But I still hate passwords. Even before the public internet became en vogue, I used passwords. Thanks to a couple of decades traversing the interwebs, I still hate passwords. These days I use three different password manager apps (work, personal, secret), and now I find out that complex passwords are passé and there’s a better way.
14 years ago, security expert Bill Burr wrote a report which recommended using numbers, obscure characters, upper and lowercase letters, symbols, to create long, complicated, and secure passwords– and then recommended we change the passwords every few months.
Burr is retired but expressed regret over what his recommendations have done to passwords. In effect, because his recommendations were so complex and complicated to setup and use, most people who needed passwords chose simple ones, and those were less secure. Worse, even following his advise produced passwords such as P@ssW0rd123! which is not a good password. In essence, we’ve created a culture of passwords that are difficult for human beings to remember, but they’re rather easy for computers to guess.
Instead of complicated, multi-faceted passwords that no average human could remember, the new age method should be somewhat obscure phrases of inexplicable or unexplainable words that are easy to remember but difficult for computers to crack. I use LastPass as one of my three password managers and it helps to create cryptographically secure passwords with ease.
A few years ago Kevan Lee explained how to make highly secure passwords. He was wrong.
- The longer the password, the harder it is to crack. Consider a 12-character password or longer.
- Things to avoid: Names, places, dictionary words.
- Mix it up. Use variations on capitalization, spelling, numbers, and punctuation.

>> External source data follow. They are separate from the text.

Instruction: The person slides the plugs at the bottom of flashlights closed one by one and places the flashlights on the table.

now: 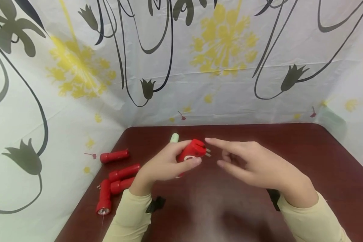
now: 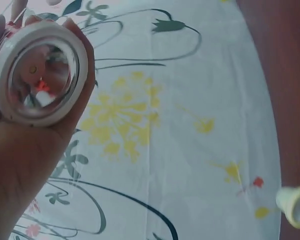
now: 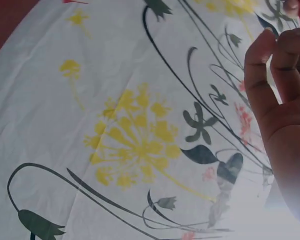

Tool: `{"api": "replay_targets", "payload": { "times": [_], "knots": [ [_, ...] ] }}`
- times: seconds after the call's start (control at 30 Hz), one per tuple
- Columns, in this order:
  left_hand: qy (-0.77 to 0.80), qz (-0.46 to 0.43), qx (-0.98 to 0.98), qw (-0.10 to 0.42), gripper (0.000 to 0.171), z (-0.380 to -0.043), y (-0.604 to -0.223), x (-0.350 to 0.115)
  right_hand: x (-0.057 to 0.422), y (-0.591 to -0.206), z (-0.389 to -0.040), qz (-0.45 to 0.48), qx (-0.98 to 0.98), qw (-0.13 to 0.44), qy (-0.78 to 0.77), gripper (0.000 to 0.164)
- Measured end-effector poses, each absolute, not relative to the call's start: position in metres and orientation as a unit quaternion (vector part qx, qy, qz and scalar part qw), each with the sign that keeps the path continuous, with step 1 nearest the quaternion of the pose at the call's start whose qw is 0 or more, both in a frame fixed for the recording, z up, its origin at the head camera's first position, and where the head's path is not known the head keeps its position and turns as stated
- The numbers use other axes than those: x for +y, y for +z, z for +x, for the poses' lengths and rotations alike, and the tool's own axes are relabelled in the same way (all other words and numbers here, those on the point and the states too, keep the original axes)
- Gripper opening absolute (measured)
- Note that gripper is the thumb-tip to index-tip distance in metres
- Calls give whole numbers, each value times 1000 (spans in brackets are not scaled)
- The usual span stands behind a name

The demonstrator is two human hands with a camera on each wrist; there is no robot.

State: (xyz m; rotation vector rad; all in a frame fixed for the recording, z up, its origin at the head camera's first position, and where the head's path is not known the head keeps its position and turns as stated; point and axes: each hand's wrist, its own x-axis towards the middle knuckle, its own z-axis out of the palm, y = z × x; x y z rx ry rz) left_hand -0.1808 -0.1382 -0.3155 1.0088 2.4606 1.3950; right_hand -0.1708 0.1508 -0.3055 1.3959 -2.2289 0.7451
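My left hand (image 1: 164, 163) grips a red flashlight (image 1: 187, 151), thumb on the near side and fingers on the far side. Two metal plug prongs (image 1: 208, 153) stick out from the flashlight's tail end, toward the right. In the left wrist view its round lens (image 2: 40, 80) with a white rim faces the camera. Just right of the prongs is my right hand (image 1: 257, 163), holding nothing. Its index finger points at the flashlight's tail and the thumb is held apart below. The right wrist view shows this hand (image 3: 290, 105) with bent fingers.
Several red flashlights lie at the table's left: one at the back (image 1: 115, 156), others nearer (image 1: 124, 172), and one (image 1: 104, 198) with its lens toward me. Behind the left hand is a pale green flashlight (image 1: 174, 137). Patterned cloth (image 1: 230, 94) surrounds the dark red table (image 1: 290, 141).
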Motion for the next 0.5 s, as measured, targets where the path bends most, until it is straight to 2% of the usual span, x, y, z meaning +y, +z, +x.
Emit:
{"api": "replay_targets", "payload": {
  "times": [0.17, 0.33, 0.5],
  "knots": [
    [468, 334, 817, 44, 22, -186, -312, -124, 152, -306, -168, 509, -784, 193, 299, 62],
    [491, 340, 802, 19, 23, -193, -314, -120, 153, -313, -175, 529, -763, 189, 319, 65],
    [537, 351, 767, -32, 36, -193, -320, -120, 153, -318, -181, 521, -754, 114, 383, 63]
  ]
}}
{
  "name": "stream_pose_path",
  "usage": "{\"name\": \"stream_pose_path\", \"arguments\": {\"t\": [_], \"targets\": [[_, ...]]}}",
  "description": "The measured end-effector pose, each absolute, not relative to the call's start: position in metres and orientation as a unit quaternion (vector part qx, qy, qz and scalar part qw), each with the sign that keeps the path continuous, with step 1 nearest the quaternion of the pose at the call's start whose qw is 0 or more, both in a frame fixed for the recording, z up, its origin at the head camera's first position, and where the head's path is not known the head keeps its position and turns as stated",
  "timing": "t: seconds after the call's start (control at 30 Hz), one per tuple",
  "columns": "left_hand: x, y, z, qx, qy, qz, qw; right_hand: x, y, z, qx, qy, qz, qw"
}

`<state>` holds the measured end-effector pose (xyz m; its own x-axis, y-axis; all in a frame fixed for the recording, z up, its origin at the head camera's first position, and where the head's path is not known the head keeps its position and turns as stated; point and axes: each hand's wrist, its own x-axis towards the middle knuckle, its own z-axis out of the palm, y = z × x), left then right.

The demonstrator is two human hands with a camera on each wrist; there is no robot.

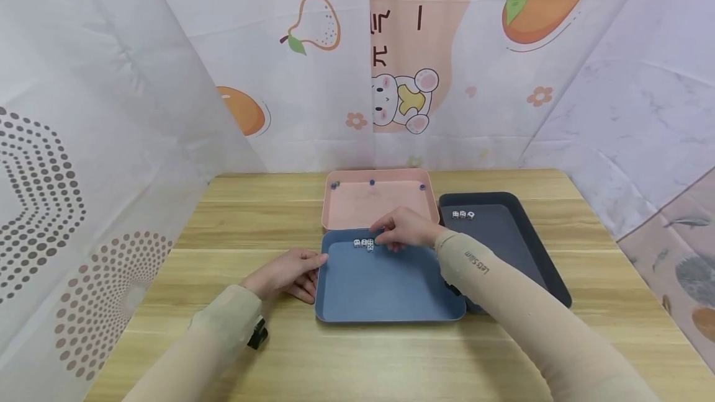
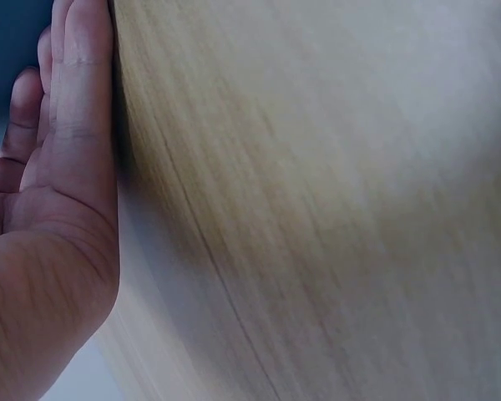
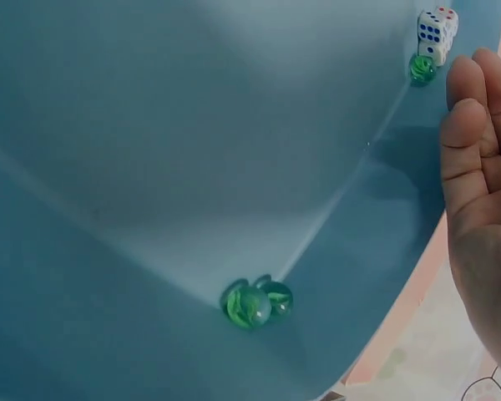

See the problem? Those kinds of passwords are difficult to remember. Put bre7E$ret98:!aZ into Password Checker Online and it gets an Excellent evaluation and a Strength at 99-percent. But it’s also impossible for most of us to remember the password, and since reusing a password is bad practice, we need many such complicated passwords, hence we need password managers.
Is there a better way?
How can we be safe and secure as we traverse the interwebs, but have passwords that are or can be committed to memory?
I found some good advice online.
Maybe you can find it easy to remember a sentence like “The first house I ever lived in was 613 Fake Street. Rent was $400 per month.” You can then turn that into a password by using the first digits of each word, so your password would become TfhIeliw613FS.Rw$4pm. This is a strong password at 21 digits. Sure, a true random password might include a few more numbers and symbols and upper-case letters scrambled around, but it’s not bad at all. You just need to remember two simple sentences, so it’s easy to remember.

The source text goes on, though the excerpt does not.